-- What this task involves --
Please transcribe the data below in full, word for word, without the images.

-- Recorded data --

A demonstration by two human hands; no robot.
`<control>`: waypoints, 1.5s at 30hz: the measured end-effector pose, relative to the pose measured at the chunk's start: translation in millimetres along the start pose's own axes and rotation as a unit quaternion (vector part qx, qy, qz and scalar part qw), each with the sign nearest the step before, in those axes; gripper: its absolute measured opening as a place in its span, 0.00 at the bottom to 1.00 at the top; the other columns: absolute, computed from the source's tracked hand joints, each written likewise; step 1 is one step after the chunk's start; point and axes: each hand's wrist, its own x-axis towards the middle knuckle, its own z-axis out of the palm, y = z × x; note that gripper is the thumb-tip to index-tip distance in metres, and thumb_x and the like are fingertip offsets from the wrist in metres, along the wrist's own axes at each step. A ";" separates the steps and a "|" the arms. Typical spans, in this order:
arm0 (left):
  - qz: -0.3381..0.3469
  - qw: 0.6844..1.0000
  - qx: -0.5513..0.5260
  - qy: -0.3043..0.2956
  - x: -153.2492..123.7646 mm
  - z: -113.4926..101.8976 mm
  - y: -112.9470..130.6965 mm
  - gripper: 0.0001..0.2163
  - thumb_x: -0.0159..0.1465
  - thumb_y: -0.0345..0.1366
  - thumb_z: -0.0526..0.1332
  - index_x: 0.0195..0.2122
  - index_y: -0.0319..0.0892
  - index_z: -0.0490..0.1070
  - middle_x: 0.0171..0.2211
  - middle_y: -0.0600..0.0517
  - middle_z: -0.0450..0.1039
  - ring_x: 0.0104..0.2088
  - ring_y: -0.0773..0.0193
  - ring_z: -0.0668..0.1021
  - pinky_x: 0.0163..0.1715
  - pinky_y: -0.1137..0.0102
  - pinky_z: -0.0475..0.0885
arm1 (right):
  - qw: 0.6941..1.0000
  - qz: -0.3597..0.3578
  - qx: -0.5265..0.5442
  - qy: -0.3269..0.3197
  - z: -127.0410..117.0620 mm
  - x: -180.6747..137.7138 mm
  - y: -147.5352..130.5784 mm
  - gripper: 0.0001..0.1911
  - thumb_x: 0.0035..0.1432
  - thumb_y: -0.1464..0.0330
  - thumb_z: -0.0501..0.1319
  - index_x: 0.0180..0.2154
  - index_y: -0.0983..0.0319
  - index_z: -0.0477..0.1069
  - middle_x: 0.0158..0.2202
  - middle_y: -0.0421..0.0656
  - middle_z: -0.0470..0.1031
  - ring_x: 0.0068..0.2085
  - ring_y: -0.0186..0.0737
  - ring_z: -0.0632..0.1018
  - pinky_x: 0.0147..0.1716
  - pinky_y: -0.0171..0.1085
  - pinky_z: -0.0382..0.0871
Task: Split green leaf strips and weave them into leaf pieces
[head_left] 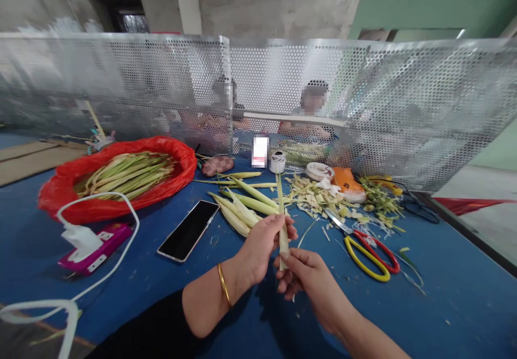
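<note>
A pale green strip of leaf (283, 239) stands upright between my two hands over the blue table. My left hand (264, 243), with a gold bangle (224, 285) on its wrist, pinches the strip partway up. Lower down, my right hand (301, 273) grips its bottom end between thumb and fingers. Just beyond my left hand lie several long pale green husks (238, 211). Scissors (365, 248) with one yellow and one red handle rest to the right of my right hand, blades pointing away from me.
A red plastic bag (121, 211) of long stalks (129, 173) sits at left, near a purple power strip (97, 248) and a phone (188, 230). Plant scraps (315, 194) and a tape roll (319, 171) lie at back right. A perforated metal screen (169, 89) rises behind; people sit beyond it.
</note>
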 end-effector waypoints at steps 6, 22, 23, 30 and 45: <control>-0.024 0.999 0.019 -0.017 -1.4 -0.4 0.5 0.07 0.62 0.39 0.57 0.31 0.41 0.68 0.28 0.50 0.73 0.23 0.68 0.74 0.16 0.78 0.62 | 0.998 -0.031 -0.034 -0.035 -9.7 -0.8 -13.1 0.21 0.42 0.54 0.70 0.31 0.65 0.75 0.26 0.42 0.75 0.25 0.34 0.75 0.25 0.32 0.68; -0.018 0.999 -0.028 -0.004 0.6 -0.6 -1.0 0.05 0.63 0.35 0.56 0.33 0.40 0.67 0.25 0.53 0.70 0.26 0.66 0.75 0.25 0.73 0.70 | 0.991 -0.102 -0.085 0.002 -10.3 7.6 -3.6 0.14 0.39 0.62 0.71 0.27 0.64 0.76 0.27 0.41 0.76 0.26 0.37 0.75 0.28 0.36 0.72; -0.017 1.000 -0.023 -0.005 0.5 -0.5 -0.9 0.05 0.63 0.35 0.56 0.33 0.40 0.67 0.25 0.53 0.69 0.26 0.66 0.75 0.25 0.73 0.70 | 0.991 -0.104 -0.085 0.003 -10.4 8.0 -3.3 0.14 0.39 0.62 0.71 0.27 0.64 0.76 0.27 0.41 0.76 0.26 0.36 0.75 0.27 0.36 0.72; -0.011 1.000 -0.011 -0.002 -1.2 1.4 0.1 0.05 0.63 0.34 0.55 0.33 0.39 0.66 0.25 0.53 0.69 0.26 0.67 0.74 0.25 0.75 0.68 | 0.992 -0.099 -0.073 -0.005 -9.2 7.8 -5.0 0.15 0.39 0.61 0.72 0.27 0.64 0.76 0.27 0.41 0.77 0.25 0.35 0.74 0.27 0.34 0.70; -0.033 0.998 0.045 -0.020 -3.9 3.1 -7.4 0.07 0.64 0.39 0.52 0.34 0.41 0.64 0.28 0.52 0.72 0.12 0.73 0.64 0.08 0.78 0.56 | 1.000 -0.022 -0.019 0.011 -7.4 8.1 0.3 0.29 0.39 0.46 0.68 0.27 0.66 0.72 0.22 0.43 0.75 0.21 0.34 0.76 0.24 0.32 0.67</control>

-- Answer below --
A demonstration by two human hands; no robot.
`<control>`: waypoints, 1.5s at 30hz: the measured end-effector pose, relative to the pose measured at the chunk's start: translation in millimetres along the start pose's own axes and rotation as a unit quaternion (vector part qx, qy, qz and scalar part qw), each with the sign nearest the step before, in those axes; gripper: its absolute measured opening as a place in its span, 0.00 at the bottom to 1.00 at the top; the other columns: absolute, computed from the source's tracked hand joints, each written likewise; step 1 is one step after the chunk's start; point and axes: each hand's wrist, its own x-axis towards the middle knuckle, its own z-axis out of the palm, y = z × x; note that gripper is the thumb-tip to index-tip distance in metres, and thumb_x and the like are fingertip offsets from the wrist in metres, along the wrist's own axes at each step. A ";" separates the steps and a "|" the arms. Typical spans, in this order:
arm0 (left):
  - qz: -0.3381..0.3469
  - qw: 0.6844..1.0000
  - qx: -0.5513..0.5260
  - qy: -0.3043..0.2956
  - x: -153.2492..123.7646 mm
  - z: -113.4926..101.8976 mm
  - y: -112.9470..130.6965 mm
  - gripper: 0.0001..0.2163
  - thumb_x: -0.0159..0.1465
  - thumb_y: -0.0345..0.1366
  - thumb_z: -0.0526..0.1332
  - index_x: 0.0195..0.2122
  - index_y: -0.0319..0.0892
  - index_z: -0.0490..0.1070
  - middle_x: 0.0171..0.2211
  - middle_y: -0.0600..0.0517
  - middle_z: -0.0450..0.1039
  - ring_x: 0.0104..0.2088
  - ring_y: -0.0773..0.0193
  - ring_z: -0.0668..0.1021
  - pinky_x: 0.0163..0.1715
  - pinky_y: -0.1137..0.0102
  - pinky_z: -0.0475..0.0885
arm1 (right):
  - qw: 0.6941..1.0000
  - qz: -0.3597..0.3578
  - qx: -0.5265..0.5442
  - qy: -0.3269..0.3197
  - z: -127.0410..117.0620 mm
  - x: -180.6747..137.7138 mm
  - y: -147.5352..130.5784 mm
  - gripper: 0.0001..0.1911
  - thumb_x: 0.0035..0.1432
  - thumb_y: -0.1464..0.0330
  - thumb_z: -0.0501..0.1319
  - index_x: 0.0180..0.2154
  - index_y: -0.0983..0.0319
  - index_z: -0.0477..0.1069
  - middle_x: 0.0158..0.2202
  - middle_y: -0.0421..0.0656
  - middle_z: -0.0470..0.1031
  - ring_x: 0.0068..0.2085
  - ring_y: -0.0186..0.0737
  - ring_z: -0.0632..0.1018
  - pinky_x: 0.0147..0.1716
  - pinky_y: -0.0171..0.1085
  - pinky_z: -0.0382..0.0871
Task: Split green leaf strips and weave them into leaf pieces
[head_left] 
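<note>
A pale green strip of leaf (283, 239) stands upright between my two hands over the blue table. My left hand (264, 243), with a gold bangle (224, 285) on its wrist, pinches the strip partway up. Lower down, my right hand (301, 273) grips its bottom end between thumb and fingers. Just beyond my left hand lie several long pale green husks (238, 211). Scissors (365, 248) with one yellow and one red handle rest to the right of my right hand, blades pointing away from me.
A red plastic bag (121, 211) of long stalks (129, 173) sits at left, near a purple power strip (97, 248) and a phone (188, 230). Plant scraps (315, 194) and a tape roll (319, 171) lie at back right. A perforated metal screen (169, 89) rises behind; people sit beyond it.
</note>
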 end-effector waypoints at steps 6, 22, 23, 30 and 45: <control>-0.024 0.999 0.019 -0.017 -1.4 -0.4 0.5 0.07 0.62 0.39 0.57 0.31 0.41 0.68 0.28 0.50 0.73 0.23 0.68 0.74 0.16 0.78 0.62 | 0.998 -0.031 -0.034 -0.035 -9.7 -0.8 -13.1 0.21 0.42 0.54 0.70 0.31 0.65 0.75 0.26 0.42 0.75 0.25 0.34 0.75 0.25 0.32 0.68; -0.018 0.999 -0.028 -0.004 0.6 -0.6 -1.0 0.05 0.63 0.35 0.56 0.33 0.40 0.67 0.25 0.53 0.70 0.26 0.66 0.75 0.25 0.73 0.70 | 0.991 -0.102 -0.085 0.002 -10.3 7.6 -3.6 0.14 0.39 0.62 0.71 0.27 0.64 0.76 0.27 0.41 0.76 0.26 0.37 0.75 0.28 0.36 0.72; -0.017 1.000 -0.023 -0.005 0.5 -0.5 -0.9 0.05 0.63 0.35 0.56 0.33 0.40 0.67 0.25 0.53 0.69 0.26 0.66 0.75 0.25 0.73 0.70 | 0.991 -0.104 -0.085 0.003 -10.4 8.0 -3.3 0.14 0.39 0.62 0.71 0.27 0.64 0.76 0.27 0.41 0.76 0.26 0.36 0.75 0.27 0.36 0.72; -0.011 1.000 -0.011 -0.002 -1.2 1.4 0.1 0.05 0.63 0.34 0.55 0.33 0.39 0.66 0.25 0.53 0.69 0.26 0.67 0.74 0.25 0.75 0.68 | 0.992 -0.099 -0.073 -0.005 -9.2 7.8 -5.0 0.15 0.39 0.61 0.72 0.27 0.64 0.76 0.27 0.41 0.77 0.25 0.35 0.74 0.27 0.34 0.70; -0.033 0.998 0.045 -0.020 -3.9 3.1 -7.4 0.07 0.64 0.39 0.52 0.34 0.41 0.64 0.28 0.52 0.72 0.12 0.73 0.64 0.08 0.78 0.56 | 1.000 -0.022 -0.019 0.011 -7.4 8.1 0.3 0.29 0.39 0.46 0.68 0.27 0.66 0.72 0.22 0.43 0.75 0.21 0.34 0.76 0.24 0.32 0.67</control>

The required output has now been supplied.